New materials could lead to safer and more sustainable batteries

Solid-state lithium batteries have the potential to transform energy storage by offering higher energy density and improved safety compared to today’s lithium-ion batteries. However, their limited lifespan remains a major challenge. To address this, researchers at Luleå University of Technology have developed new materials that can significantly extend battery life.

“Our new materials can be used in cathode and electrolyte to extend battery lifespan and support the development of more environmentally friendly energy storage,” says Jiajia Li, who recently completed her PhD in Energy Engineering at Luleå University of Technology.

Lithium metal batteries are considered a promising solution for future energy systems, offering both higher performance and improved safety. By replacing the traditional liquid electrolyte with a solid-state electrolyte – so-called solid-state batteries – they can operate at higher voltage and with lower risk of fire or leakage. Solid-state batteries with high energy density have great potential in areas such as electric vehicles, stationary energy storage, and portable electronics. With longer range, faster charging, and increased safety, they could play an important role in the green transition and contribute to a more sustainable energy system. However, for solid-state batteries to become commercially viable, the solid-state electrolytes must function reliably in practice – something researchers at Luleå University of Technology are focusing on.
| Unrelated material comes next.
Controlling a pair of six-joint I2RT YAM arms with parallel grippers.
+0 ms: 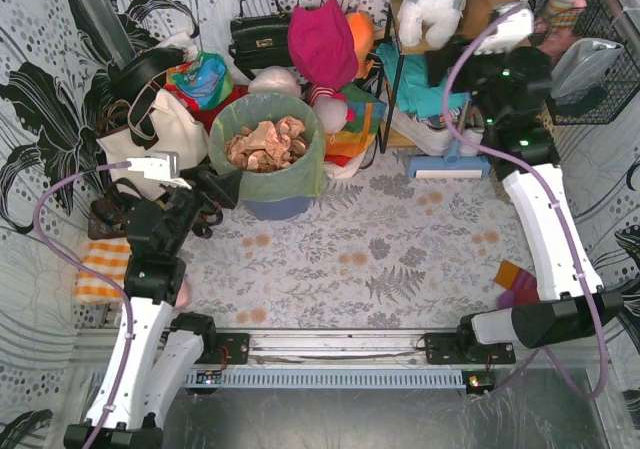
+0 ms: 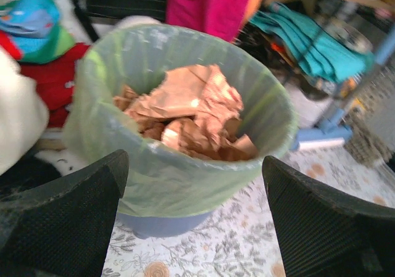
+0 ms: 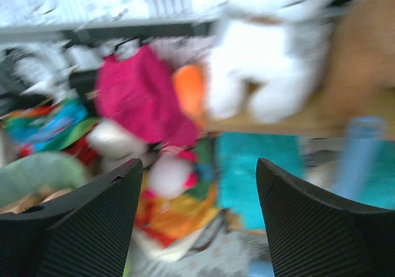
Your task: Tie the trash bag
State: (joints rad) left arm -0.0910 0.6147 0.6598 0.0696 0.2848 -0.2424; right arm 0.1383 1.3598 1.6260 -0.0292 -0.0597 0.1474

“Solid-state electrolytes have the potential to overcome many of the limitations found in today’s solid-state lithium metal batteries, but their conductivity, long-term stability, and the high interface resistance with electrodes still need to improve before they can be used in real-world applications,” says Jiajia Li.

Jiajia Li, doctoral student in Energy Engineering at Luleå University of Technology.
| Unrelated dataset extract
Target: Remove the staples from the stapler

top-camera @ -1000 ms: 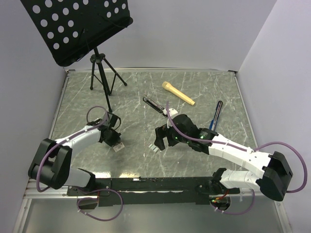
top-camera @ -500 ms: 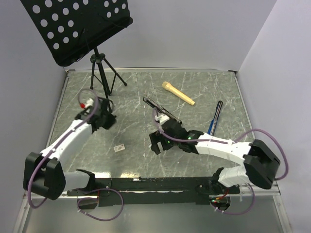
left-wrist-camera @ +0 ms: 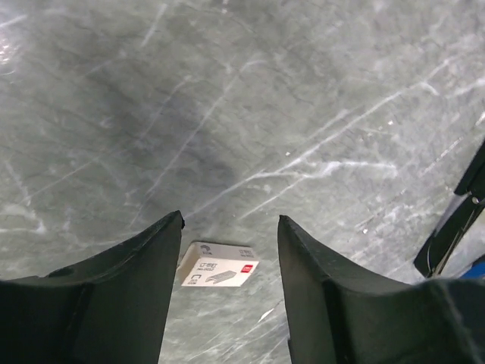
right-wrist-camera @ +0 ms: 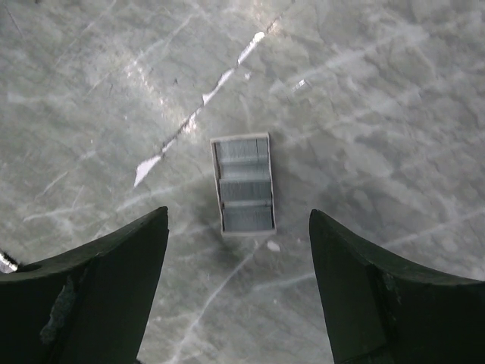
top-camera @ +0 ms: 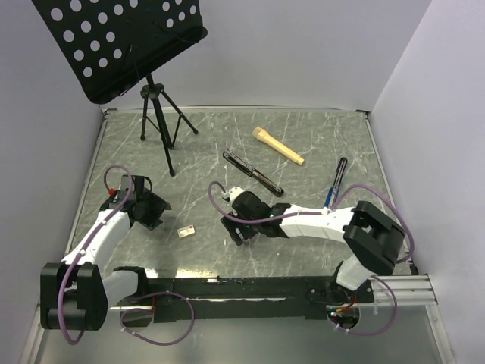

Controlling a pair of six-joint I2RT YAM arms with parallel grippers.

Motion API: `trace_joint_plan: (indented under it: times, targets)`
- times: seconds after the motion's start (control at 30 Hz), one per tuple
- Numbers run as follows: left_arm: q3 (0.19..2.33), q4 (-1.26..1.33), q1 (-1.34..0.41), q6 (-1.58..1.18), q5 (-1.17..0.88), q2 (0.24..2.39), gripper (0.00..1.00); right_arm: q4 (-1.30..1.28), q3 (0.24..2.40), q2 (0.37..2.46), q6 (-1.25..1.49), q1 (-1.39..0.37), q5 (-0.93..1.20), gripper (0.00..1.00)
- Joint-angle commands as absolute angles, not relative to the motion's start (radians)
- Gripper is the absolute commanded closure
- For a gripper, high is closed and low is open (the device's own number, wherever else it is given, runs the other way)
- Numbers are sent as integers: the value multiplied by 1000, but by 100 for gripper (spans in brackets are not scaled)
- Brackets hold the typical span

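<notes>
The stapler [top-camera: 254,173], slim and black, lies on the table behind my right arm, with neither gripper touching it. In the right wrist view the staples [right-wrist-camera: 244,184], a small silvery-grey block with a white rim, lie flat just ahead of my open right gripper [right-wrist-camera: 237,214], apart from both fingers. In the top view my right gripper [top-camera: 231,227] hangs low near the table's middle and hides them. My left gripper [top-camera: 155,216] is at the left, open and empty [left-wrist-camera: 230,220].
A small white staple box [top-camera: 186,231] with a printed label [left-wrist-camera: 218,267] lies between the two grippers. A yellow cylinder [top-camera: 278,145] and a blue-black pen [top-camera: 334,182] lie at the back right. A music stand [top-camera: 155,114] rises at the back left.
My left gripper opened and drew back to the left, leaving the small white box on the table. My right gripper moved left toward the front and its jaws narrowed a little.
</notes>
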State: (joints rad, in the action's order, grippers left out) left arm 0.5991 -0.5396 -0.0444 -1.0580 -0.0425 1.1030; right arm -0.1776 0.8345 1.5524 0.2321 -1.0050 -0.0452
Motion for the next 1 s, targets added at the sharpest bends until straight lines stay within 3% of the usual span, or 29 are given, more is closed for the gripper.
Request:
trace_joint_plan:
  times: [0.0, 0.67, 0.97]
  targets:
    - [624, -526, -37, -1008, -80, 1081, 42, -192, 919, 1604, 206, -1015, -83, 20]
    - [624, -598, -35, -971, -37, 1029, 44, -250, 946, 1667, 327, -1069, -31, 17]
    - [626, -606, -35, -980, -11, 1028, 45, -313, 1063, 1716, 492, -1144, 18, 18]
New materials for improved battery performance

The research focuses on solid electrolytes based on poly(ionic liquids) – plastic-like materials that conduct ions. These materials have both high ionic conductivity and good (electro)chemical stability, which are crucial for reliable battery performance. By adjusting the structure of the materials, the researchers have improved lithium-ion transport and the interface between the electrolyte and other battery components. One of the developed materials enabled stable operation for more than 1,000 charge and discharge cycles without performance degradation – an important step toward longer-lasting batteries.

“Many solid-state lithium batteries start losing performance after just 500–700 cycles, so this is a clear improvement. Our materials also work at higher voltages than is typically possible, making them compatible with high-voltage cathodes,” says Jiajia Li.

The results show that several key challenges in the development of solid-state lithium batteries can be addressed – such as improved interfacial contact between electrolyte and electrode, greater voltage stability, and extended cycle life. This makes the technology more relevant for future use in applications like electric vehicles.

The research team has also integrated cellulose acetate from wood – a renewable material – into the electrolytes to increase both mechanical strength and environmental sustainability. The new materials maintained high performance at voltages up to 4.8 volts, while also contributing to longer battery life.

However, several challenges remain before the technology can be used in commercial products – such as the ability to manufacture the materials at scale and to test them under more realistic conditions, including varying temperatures and fast charging.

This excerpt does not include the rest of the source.